Años después la televisión descubrió las series de policías españoles; la serie pionera, Brigada Central, contaba con la aportación como guionista de Juan Madrid y fue más realista y más cruda que todas las que vinieron después. Demasiado real, demasiado cruda para las plácidas horas del prime time. Aquellos policías seguían resultando de lo más inquietante, y más que ángeles guardianes de la ley parecían pobres diablos con un pie a cado lado de la frontera de la legalidad. Personajes demasiado creíbles y cercanos para las convenciones de la televisión como entretenimiento familiar.

Tras un largo paréntesis, las comisarías madrileñas, recién pintadas y amuebladas, mejor iluminadas y pobladas por personajes más fiables y amables, regresaron a la pequeña pantalla. Dos grandes actores, los comisarios Tito Valverde y José María Pou, al frente de sus respectivas y juveniles dotaciones, volvieron a ganarse la confianza de los ciudadanos respetuosos de la ley y amantes de la televisión. Las nuevas comisarias tenían muebles funcionales de diseño, ordenadores de última generación, colores claros y policías a juego, con un look moderno y deportivo, siempre dispuestos a proteger y servir como sus colegas de las películas norteamericanas. Son comisarías pero podrían ser oficinas del Inem, sucursales bancarias, o academias de idiomas, aunque, de vez en cuando, para recordarnos que lo que estamos viendo es una de policías, unas gotas de sangre ensucien la moqueta o entre un energúmeno dando alaridos en la recepción. La sordidez queda del otro lado de la cámara y los ciudadanos pueden estar tranquilos cobijados y arropados por el poderoso brazo de la ley.
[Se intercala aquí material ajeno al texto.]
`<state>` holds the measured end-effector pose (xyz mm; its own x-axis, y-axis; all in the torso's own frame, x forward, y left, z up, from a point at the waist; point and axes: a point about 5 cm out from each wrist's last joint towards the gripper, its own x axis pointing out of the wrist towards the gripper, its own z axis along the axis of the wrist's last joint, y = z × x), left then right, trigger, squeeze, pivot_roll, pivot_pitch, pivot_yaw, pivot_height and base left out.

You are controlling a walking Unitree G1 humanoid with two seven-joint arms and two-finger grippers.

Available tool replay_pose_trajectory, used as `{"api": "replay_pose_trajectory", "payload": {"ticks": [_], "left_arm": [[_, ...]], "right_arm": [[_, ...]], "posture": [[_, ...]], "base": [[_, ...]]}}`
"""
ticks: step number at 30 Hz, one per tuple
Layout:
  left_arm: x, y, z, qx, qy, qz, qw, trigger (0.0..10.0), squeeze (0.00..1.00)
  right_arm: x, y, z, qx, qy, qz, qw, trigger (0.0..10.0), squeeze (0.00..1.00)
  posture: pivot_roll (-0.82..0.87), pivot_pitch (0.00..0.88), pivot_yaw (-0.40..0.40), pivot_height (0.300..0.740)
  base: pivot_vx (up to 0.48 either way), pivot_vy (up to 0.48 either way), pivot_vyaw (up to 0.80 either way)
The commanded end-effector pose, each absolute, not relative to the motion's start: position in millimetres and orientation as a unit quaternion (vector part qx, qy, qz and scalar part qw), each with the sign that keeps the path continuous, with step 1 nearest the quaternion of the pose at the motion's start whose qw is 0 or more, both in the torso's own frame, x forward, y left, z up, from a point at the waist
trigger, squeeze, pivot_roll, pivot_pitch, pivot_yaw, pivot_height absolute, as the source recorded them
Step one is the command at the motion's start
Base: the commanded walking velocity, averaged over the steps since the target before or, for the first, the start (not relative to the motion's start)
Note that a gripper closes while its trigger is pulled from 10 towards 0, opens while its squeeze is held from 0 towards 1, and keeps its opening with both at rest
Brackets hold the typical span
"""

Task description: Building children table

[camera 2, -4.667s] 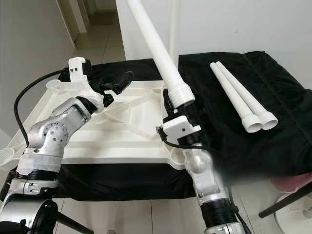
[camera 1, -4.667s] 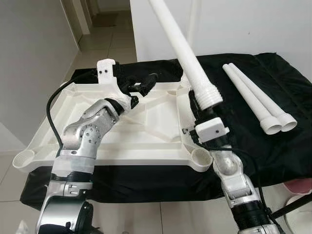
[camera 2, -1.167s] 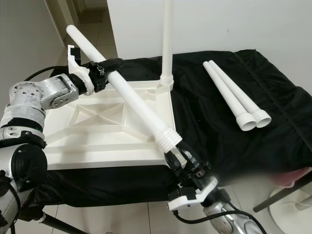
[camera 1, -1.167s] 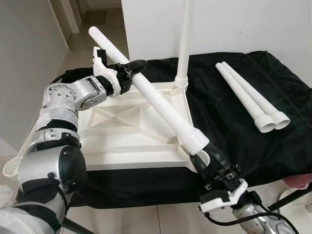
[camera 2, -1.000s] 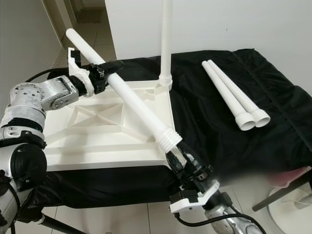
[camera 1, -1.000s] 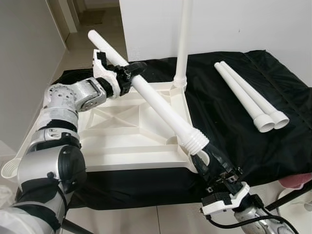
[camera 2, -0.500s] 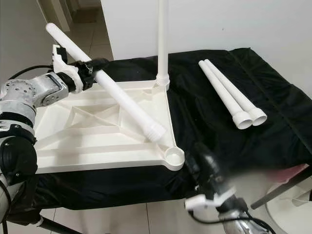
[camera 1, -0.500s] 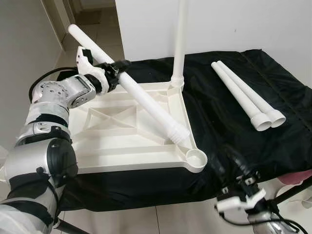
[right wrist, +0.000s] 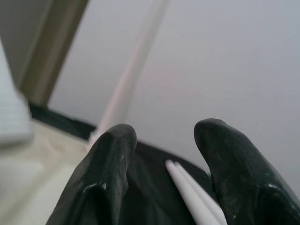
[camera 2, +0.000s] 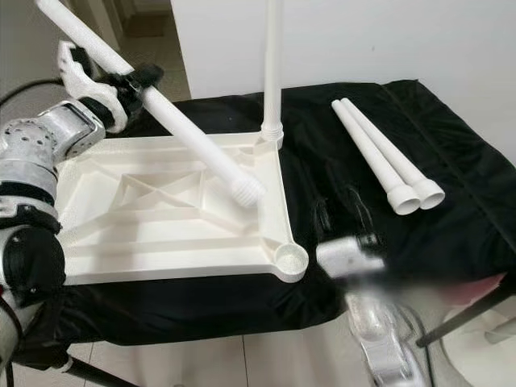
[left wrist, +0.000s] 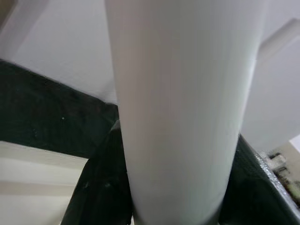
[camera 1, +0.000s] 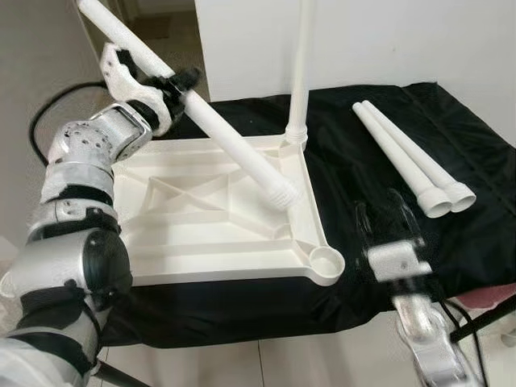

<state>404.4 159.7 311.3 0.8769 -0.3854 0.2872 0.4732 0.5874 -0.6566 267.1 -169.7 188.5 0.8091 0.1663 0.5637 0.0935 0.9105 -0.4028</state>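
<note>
The left hand is clamped around the white leg, slanting it so its ribbed end hangs over the upturned tabletop, probably for the corner socket, while the blurred right hand hovers spread, empty, beside that socket.

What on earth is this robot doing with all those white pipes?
It is building a small table. The white plastic tabletop lies upside down on a black cloth, with one white leg standing in its far corner. The left gripper holds a second long white leg slanted above the tabletop. The right gripper hovers open beside the near corner socket. Two spare legs lie alongside.
</note>
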Motion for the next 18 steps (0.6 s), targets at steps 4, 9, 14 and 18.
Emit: {"api": "replay_pose_trajectory", "payload": {"ticks": [4,9,14,18], "left_arm": [[395.6,158.8,326.0,-0.356,-0.149,-0.253,0.887,10.0,0.00],[385.6,150.2,333.6,-0.328,-0.199,-0.241,0.891,10.0,0.00],[376.8,135.0,338.2,-0.273,-0.227,-0.247,0.902,10.0,0.00],[368.6,116.9,338.9,-0.237,-0.249,-0.252,0.905,10.0,0.00]], "right_arm": [[283.9,-148.8,193.8,-0.161,-0.257,0.102,0.947,10.0,0.00],[294.9,-130.3,204.1,-0.140,-0.234,0.157,0.949,10.0,0.00],[301.9,-117.6,207.1,-0.142,-0.222,0.182,0.947,10.0,0.00],[308.4,-108.1,209.8,-0.145,-0.210,0.197,0.947,10.0,0.00]], "posture": [[-0.12,0.000,0.072,0.740],[-0.12,0.000,0.070,0.740],[-0.10,0.000,0.065,0.740],[-0.10,0.000,0.065,0.740]], "base": [[0.000,0.000,0.00],[0.000,0.000,0.00],[0.000,0.000,0.00],[0.000,0.000,0.00]]}}
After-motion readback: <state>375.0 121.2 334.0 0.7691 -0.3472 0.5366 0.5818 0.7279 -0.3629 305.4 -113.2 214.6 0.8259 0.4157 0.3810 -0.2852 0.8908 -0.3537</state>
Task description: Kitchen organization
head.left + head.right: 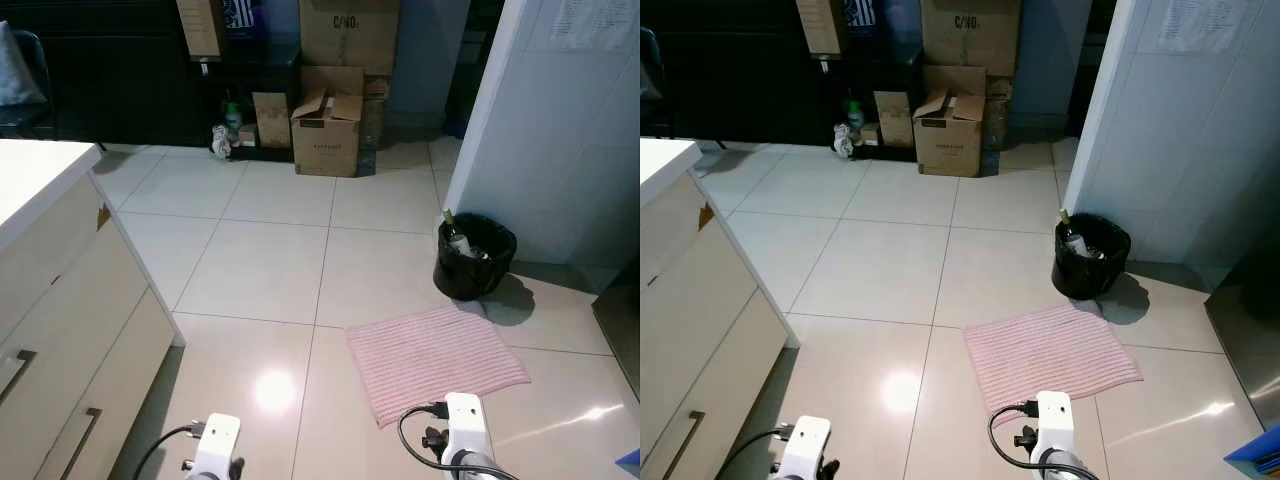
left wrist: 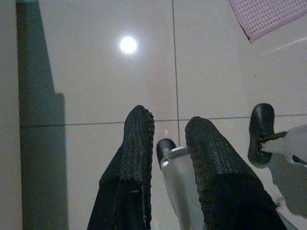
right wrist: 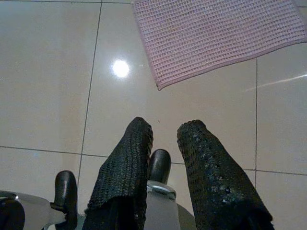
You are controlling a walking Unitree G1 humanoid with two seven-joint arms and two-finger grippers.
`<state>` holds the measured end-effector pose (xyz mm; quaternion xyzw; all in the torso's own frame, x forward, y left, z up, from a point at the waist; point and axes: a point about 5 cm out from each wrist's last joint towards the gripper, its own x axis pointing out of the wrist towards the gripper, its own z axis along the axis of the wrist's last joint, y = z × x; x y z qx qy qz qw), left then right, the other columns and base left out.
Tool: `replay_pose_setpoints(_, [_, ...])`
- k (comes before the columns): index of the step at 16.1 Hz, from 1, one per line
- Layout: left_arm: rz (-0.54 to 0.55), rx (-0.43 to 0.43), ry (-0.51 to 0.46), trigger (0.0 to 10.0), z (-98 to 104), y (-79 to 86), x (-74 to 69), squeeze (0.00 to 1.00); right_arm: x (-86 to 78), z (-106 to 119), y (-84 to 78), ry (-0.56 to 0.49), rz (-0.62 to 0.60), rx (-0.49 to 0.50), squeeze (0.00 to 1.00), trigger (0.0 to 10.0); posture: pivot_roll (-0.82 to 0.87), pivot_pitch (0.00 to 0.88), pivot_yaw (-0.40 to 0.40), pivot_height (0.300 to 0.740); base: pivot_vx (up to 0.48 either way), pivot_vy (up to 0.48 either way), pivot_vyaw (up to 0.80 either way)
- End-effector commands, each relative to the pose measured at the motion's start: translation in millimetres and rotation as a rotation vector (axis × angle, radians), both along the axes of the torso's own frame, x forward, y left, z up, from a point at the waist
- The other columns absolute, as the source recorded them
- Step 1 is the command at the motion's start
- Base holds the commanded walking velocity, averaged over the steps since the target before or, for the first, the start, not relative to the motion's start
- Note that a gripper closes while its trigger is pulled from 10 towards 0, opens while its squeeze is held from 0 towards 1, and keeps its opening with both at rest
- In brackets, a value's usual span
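Floor (image 1: 270, 270) of pale glossy tiles spreads ahead of the robot, with a ceiling light mirrored in it near the robot's feet. White wall (image 1: 560, 130) rises on the right. Cabinet (image 1: 60, 340) with two drawer handles, topped by a white table (image 1: 25, 175), stands at the left edge, close beside the left arm. Cardboard boxes (image 1: 327, 130) are stacked against the dark far wall, well apart from both arms. Pink mat (image 1: 435, 360) lies flat on the floor to the front right, its long axis running roughly left to right and slightly skewed to the tile lines. Black waste bin (image 1: 473, 257) stands just beyond the mat's far right corner, against the wall, with a bottle (image 1: 455, 235) leaning inside it, neck upward.

Left gripper (image 2: 168, 158) hangs low and points at bare tile, its two black fingers apart with nothing between them. Right gripper (image 3: 165, 163) hangs likewise, fingers apart and empty, aimed at the floor just short of the mat's near corner.

No kitchen item is within reach of either gripper; the task's likeliest things, judged from the layout, are the bin with its bottle and the cabinet. The bin lies ahead and to the right, beyond the mat, so the right arm is the nearer one; the cabinet drawers lie nearer the left arm. Either requires walking closer first.
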<state>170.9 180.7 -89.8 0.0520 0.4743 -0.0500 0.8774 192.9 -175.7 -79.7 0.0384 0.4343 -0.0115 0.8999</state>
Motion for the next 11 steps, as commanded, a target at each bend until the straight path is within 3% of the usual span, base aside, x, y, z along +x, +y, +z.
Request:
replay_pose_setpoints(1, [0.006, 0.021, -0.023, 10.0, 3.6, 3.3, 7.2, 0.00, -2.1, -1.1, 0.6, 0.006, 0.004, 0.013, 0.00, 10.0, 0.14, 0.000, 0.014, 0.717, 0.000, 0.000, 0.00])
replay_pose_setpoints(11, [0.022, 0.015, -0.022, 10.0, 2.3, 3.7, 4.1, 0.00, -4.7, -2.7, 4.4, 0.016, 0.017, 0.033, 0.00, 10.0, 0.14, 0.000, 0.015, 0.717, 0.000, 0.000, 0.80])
Ahora que el Gobierno anuncia un nuevo y mareante giro al centro, que en esta ocasión debe ser el centro penitenciario; hoy cuando el inquietante tema de la inseguridad ciudadana, que afecta incluso a la zonas rurales, como declaraba hace unos días un portavoz autorizado, resulta tan inquietante como para provocar una lluvia de votos. En estos momentos cruciales, el detective Toni Romano ha vuelto por donde solía, otra vez a meterse donde no le importa como un incordiante francotirador. ¡Que no le pase nada! Los tiburones, aunque sean de diseño, siguen mordiendo. ¡Salud!